Categories: Pregnancy & birth, Eating & nutrition

At the same time all the controversy was heating up in Vermont with the mother who was told to cover up her breastfeeding child with a blanket or get off a Delta Airlines flight, another mother in Texas was told she couldn't breastfeed her baby at a movie theater unless she covered up with a blanket. Kimberly Barthollemew, a mother in Seguin, Texas had taken her 5-month old to see Flushed Away at the King Rancher Theater, and was asked to stop breastfeeding her kid in the ticket line and in the lobby. Barthollemew claims she was approached by an employee who told her she couldn't nurse inside the theater. She asked for a refund for her tickets, then told the theater it was violating state law, which says a mother is entitled to breastfeed in any location. The theater's manager, Rick Uhlhorn, had this to say in reply: "To me, you can breast feed any place, that's fine. They thought she should use more modesty doing that." He claimed Barthollemew was making a scene, and offending other customers and their children by not covering up. "One of the concession girls asked her to cover up with a blanket because customers were complaining," he said. Barthollemew responded, "I don't feel my baby should have to have his dinner under a hot blanket if the owner's not willing to do the same."

Questions: why did this mom think it was acceptable to take a 5-month-old to a movie theater (unless this was one of those mommy-and-me screenings)? Was her whole boob hanging out? Had she read the story about the mother in Vermont and gone to the theater to try to make some kind of point or get on the news herself?

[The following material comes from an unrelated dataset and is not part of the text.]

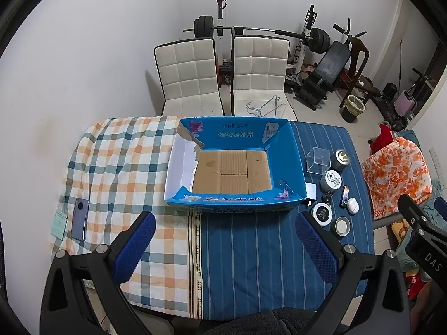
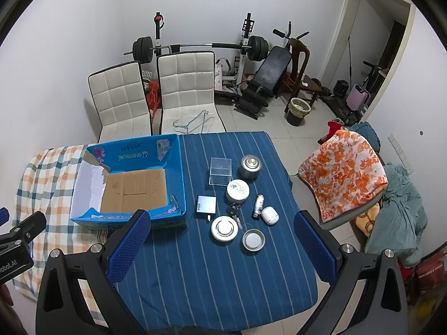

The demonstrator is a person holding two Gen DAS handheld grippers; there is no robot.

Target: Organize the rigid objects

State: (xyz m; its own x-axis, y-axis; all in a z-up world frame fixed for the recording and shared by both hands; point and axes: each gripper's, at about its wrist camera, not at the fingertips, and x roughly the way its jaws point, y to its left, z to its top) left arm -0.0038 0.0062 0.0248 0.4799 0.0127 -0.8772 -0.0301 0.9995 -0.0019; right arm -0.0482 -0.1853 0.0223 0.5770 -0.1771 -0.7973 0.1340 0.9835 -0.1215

I'm going to play the devil's advocate here and ask if some breastfeeding mothers/ lactivists sometimes feel the need to "make a point" by breastfeeding in a way that will make the squeamish douchebags uncomfortable, just so they can express their indignation and make a scene, kind of a "it's great, we lactate, get used to it," kind of thing? I'm not saying that's what Barthollemew did, but if it were, do even the most breastfeeding-positive people need to support such antics? In my opinion, that kind of behavior hurts the cause. Common sense and moderation will always win, and discretion, when possible, never hurts.